**EXERCISE:**
From the top of the records below, return each line exactly, ending with the line that contains "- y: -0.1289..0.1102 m".
DATA SECTION START
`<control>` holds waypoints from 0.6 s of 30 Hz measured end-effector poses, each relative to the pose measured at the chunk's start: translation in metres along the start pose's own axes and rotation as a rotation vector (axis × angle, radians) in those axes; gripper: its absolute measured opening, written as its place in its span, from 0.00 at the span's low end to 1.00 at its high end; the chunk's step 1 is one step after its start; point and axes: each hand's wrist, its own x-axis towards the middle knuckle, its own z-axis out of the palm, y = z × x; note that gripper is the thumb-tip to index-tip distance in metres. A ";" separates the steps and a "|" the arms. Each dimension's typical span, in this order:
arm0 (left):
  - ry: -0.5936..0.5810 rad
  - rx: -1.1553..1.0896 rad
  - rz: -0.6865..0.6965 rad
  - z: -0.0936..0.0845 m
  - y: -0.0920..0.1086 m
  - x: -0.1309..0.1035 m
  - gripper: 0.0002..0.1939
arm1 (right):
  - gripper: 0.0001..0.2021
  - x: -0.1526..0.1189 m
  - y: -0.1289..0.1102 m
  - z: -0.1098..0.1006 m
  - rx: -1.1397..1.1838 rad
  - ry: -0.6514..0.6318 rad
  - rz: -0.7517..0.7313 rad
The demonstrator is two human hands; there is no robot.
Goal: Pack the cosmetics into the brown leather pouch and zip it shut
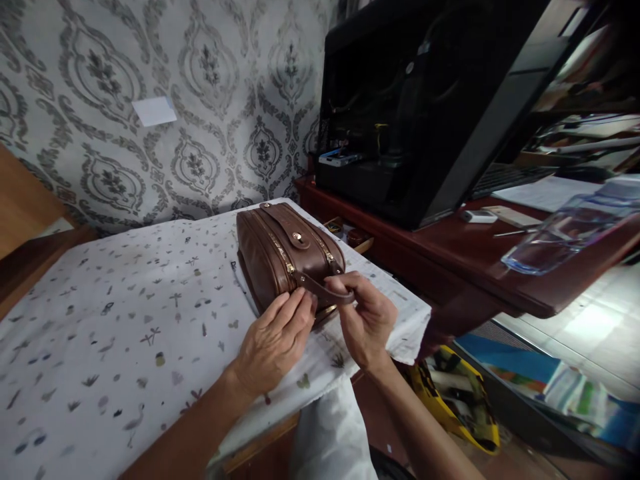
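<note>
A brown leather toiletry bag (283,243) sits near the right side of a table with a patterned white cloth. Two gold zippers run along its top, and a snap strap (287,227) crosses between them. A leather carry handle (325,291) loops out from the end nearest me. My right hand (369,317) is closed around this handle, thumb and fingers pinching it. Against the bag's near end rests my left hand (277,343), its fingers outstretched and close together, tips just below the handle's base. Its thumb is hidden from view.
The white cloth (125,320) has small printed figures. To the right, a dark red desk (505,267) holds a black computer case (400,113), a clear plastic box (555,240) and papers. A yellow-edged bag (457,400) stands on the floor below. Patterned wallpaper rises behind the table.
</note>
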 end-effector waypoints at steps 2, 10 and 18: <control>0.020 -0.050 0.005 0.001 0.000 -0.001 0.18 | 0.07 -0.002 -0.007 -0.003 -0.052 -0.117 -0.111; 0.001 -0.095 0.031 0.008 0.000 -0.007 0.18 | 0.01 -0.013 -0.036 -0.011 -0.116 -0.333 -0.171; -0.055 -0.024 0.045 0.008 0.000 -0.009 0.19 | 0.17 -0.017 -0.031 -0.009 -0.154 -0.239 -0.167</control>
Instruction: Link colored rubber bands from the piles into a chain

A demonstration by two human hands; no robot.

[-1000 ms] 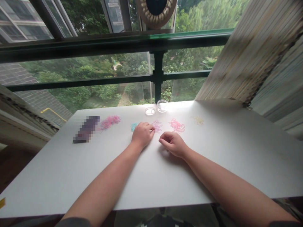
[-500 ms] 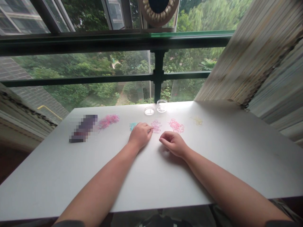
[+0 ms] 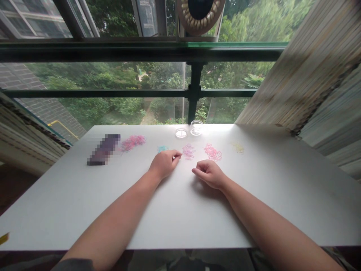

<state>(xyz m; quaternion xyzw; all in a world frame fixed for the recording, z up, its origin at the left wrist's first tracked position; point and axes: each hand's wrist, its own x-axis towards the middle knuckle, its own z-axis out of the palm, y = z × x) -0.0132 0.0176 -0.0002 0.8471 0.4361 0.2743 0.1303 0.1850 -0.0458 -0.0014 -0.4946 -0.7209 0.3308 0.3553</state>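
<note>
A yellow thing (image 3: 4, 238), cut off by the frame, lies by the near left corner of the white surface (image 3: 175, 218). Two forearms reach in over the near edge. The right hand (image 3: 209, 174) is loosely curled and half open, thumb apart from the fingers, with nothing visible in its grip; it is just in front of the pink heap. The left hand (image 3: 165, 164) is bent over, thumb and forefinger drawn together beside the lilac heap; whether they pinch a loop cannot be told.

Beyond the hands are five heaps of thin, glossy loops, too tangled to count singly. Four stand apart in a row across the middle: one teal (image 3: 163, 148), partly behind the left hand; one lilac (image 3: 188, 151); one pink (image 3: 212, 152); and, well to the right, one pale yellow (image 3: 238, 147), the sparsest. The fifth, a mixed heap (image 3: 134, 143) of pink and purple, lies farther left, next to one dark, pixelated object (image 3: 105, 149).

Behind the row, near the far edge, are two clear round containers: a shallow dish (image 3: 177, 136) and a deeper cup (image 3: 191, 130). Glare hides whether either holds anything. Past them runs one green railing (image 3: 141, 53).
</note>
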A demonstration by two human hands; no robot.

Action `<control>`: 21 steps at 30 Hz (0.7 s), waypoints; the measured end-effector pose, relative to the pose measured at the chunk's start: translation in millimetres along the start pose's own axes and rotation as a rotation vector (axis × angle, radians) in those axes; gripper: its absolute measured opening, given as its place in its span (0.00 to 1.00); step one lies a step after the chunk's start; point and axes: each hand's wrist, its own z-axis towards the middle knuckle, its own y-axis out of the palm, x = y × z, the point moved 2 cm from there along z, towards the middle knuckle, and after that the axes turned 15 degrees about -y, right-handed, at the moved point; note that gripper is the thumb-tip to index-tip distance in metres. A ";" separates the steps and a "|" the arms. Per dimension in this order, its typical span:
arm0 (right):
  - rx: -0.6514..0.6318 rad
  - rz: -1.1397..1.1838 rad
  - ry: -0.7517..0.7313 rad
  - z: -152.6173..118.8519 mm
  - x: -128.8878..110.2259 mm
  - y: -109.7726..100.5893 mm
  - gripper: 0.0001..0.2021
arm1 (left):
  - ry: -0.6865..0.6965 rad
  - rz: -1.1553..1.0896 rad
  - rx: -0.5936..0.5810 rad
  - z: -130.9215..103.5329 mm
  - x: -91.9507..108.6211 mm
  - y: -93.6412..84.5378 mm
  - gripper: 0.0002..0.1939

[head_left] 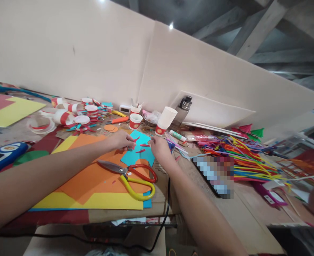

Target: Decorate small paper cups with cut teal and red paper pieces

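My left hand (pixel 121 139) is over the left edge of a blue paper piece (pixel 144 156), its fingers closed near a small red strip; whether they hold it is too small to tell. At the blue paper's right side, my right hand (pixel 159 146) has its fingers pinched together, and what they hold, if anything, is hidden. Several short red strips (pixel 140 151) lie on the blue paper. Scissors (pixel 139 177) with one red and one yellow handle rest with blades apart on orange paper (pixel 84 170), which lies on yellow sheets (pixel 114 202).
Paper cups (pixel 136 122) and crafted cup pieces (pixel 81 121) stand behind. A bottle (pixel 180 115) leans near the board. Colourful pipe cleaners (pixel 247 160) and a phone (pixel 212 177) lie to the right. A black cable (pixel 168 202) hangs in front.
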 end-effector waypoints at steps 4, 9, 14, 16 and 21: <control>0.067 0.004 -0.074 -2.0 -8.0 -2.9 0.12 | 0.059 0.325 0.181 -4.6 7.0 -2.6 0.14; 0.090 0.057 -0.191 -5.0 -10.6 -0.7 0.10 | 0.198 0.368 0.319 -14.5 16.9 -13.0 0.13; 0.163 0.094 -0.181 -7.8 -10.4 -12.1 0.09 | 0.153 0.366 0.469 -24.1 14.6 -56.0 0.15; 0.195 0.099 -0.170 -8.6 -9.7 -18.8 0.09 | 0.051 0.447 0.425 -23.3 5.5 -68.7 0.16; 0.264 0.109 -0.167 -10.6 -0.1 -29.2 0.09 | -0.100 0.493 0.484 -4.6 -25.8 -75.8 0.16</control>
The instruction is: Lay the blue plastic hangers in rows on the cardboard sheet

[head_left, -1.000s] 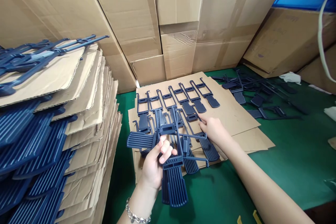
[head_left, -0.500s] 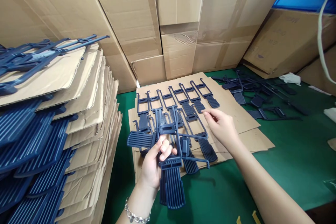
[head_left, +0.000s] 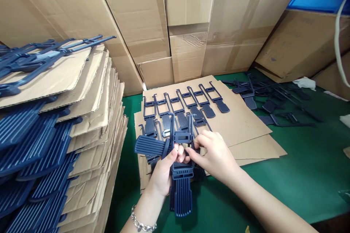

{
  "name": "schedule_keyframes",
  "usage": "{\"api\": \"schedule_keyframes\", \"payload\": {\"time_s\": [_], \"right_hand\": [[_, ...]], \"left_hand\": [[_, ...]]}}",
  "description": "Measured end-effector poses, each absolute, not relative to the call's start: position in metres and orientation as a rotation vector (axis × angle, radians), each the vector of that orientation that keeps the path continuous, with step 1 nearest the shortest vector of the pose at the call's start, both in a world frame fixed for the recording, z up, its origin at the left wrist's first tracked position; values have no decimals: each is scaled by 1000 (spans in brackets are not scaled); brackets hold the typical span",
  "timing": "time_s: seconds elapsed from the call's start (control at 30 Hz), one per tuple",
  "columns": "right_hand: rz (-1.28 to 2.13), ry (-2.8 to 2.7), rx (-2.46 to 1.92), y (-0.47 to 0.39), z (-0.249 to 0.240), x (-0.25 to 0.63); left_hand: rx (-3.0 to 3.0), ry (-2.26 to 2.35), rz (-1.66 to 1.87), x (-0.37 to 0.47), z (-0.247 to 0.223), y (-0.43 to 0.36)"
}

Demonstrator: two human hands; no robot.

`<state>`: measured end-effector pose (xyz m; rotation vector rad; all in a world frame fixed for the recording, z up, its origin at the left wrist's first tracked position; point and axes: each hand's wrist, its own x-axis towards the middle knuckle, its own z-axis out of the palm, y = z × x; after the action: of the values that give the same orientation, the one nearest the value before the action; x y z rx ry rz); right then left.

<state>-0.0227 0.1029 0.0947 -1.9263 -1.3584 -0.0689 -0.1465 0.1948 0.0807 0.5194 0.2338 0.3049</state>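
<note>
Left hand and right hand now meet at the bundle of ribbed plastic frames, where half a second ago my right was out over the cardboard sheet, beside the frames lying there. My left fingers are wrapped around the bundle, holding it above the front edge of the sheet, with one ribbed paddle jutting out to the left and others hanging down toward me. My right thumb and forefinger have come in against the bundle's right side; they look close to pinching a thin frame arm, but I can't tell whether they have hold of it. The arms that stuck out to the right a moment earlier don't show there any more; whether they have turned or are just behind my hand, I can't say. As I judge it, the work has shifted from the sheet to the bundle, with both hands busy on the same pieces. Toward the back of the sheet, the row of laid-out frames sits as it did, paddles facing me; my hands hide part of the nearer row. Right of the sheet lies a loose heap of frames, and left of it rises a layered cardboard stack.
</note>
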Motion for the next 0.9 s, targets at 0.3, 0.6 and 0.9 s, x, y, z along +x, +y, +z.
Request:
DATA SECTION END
**ANSWER AREA:**
`<control>` holds waypoints from 0.6 s of 30 Hz measured end-effector poses, each relative to the pose measured at the chunk's start: translation in metres along the start pose's own axes and rotation as a rotation vector (axis × angle, radians) in those axes; gripper: its absolute measured opening, written as its place in its span, from 0.00 at the span's low end to 1.00 at its high end; the chunk's step 1 is one step after its start; point and axes: each hand's wrist, its own x-axis towards the middle knuckle, its own z-axis out of the palm, y = z × x; note that gripper is the thumb-tip to index-tip distance in metres. A ";" separates the steps and a "|" the arms. Each dimension's typical span, in this order:
arm0 (left):
  - ry: -0.5936..0.5810 rad
  - rx: -1.1553..1.0896 rad
  - rz: -0.6865..0.6965 rad
  - z: -0.0936..0.0845 m
  - y: -0.0920..0.1086 m
  - x: -0.1309..0.1035 m
  - gripper: 0.0002..0.1939
arm1 (right):
  - gripper: 0.0001..0.2021
  - x: -0.1526..0.1189 m
  - y: -0.1289..0.1102 m

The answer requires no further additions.